What to produce - Output only the lines below from the one containing "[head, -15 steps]" to the one containing "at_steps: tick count", exactly as written, both ends kept.

--------------------------------

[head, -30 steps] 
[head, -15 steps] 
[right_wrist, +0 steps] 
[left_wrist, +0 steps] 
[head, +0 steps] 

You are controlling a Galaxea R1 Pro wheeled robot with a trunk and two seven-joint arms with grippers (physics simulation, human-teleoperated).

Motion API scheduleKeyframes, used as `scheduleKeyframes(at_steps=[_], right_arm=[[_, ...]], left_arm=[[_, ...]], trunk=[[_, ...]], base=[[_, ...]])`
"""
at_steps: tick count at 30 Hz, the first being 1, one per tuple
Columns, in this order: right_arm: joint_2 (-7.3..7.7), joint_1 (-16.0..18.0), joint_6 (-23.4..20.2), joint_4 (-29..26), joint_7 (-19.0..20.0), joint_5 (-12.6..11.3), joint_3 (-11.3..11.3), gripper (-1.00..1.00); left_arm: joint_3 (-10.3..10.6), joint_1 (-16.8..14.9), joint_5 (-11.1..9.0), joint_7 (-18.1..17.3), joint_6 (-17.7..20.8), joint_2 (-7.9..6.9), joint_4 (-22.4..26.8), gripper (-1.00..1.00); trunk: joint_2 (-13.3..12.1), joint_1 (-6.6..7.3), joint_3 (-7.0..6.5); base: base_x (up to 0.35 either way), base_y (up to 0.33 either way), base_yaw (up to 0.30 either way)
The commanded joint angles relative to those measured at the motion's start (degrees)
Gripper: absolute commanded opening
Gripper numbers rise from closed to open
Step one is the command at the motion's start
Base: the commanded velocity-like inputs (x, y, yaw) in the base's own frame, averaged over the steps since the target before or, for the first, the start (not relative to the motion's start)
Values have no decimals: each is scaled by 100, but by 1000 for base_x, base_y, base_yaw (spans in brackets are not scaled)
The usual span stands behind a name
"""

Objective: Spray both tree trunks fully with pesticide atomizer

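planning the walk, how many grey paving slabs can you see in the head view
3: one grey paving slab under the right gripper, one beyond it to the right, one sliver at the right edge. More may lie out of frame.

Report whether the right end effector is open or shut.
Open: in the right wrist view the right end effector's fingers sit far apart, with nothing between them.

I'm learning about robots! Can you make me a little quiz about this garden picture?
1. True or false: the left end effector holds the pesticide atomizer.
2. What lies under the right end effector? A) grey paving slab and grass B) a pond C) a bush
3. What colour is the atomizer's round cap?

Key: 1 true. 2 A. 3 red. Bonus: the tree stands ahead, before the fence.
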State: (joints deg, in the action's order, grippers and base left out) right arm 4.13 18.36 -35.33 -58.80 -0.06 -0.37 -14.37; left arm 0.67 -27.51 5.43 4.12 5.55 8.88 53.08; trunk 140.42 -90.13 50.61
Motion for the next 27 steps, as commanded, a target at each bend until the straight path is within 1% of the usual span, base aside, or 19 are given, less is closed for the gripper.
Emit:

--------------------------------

Final answer -
[head, -15 steps] 
[right_wrist, +0 steps] 
[left_wrist, +0 steps] 
[head, +0 steps] 

You are controlling a Galaxea R1 Pro wheeled robot with a trunk and two seven-joint arms with grippers (physics simulation, human-teleoperated).

Motion API scheduleKeyframes, used as `scheduleKeyframes(at_steps=[_], right_arm=[[_, ...]], left_arm=[[_, ...]], trunk=[[_, ...]], base=[[_, ...]])`
"""
at_steps: tick count at 30 Hz, the first being 1, one per tuple

There is no more to add to the answer.